▶ Work required: The records below must be transcribed exactly, with each picture left out.

[Records excerpted from a collection]
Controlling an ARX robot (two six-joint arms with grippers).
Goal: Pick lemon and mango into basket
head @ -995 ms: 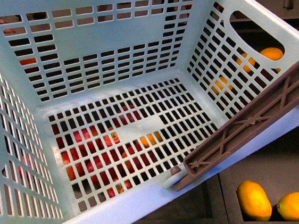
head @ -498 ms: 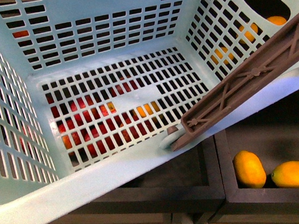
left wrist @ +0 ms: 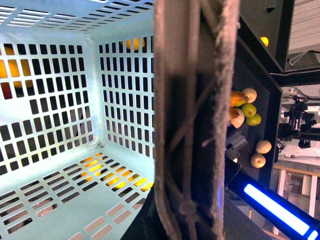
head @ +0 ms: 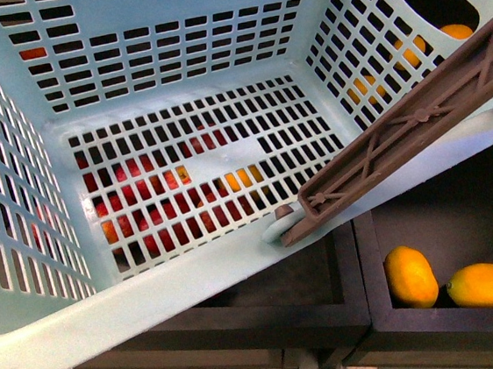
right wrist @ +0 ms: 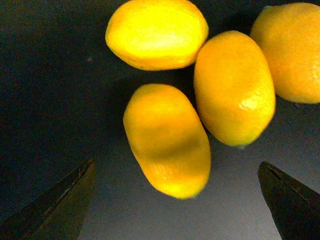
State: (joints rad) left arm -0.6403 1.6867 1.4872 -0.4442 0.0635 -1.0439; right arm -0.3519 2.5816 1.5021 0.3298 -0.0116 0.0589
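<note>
The basket (head: 176,99) fills the front view, tipped up, with its brown handle (head: 400,133) slanting across the right side. There's no telling the left gripper's grip, because that handle blocks its wrist view. The right gripper (right wrist: 176,164) hangs with jaws spread wide over a mango (right wrist: 167,135). The mango lies in a dark tray (right wrist: 50,100), touching another yellow fruit (right wrist: 235,85).

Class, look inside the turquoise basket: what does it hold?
The basket holds no fruit yet. Through its slotted floor, red and orange fruit show underneath, mostly covered by the slats.
</note>
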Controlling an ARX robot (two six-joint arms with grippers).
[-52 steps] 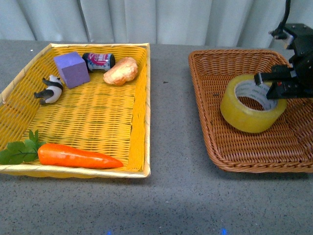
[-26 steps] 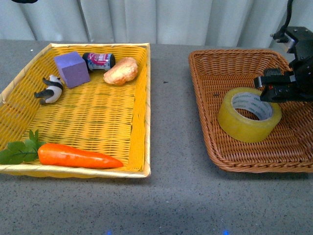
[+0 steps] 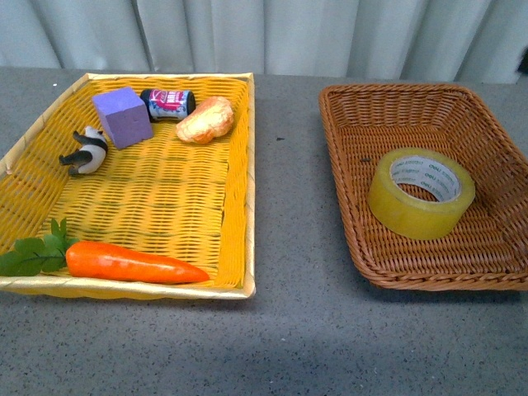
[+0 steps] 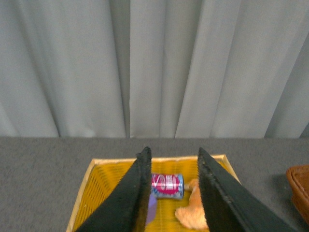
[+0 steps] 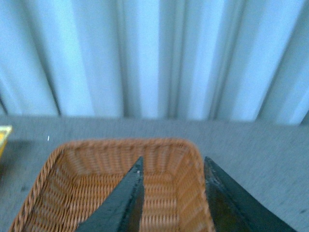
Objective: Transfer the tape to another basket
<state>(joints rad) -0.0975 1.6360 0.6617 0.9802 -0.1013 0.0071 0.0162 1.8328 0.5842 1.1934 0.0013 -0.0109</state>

▶ Task output:
Controlling an ARX robot (two six-joint arms with grippers).
Goal: Pick lemon and mango into basket
head @ -995 ms: 
head @ -498 ms: 
left wrist @ +0 ms: 
head @ +0 ms: 
right wrist @ +0 ms: 
State: (joints rad) left arm -0.6403 1.6867 1.4872 -0.4442 0.0635 -1.0439; right arm -0.3519 2.5816 1.5021 0.3298 -0.0116 0.0589
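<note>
The basket (head: 176,99) fills the front view, tipped up, with its brown handle (head: 400,133) slanting across the right side. There's no telling the left gripper's grip, because that handle blocks its wrist view. The right gripper (right wrist: 176,164) hangs with jaws spread wide over a mango (right wrist: 167,135). The mango lies in a dark tray (right wrist: 50,100), touching another yellow fruit (right wrist: 235,85).

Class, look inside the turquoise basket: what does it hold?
The basket holds no fruit yet. Through its slotted floor, red and orange fruit show underneath, mostly covered by the slats.
</note>
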Controlling an ARX robot (two six-joint arms with grippers).
[-52 steps] 
[-26 steps] 
[+0 steps] 
[+0 steps] 
[+0 steps] 
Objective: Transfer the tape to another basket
<state>(joints rad) -0.0975 1.6360 0.6617 0.9802 -0.1013 0.0071 0.0162 1.8328 0.5842 1.1934 0.0013 -0.0109</state>

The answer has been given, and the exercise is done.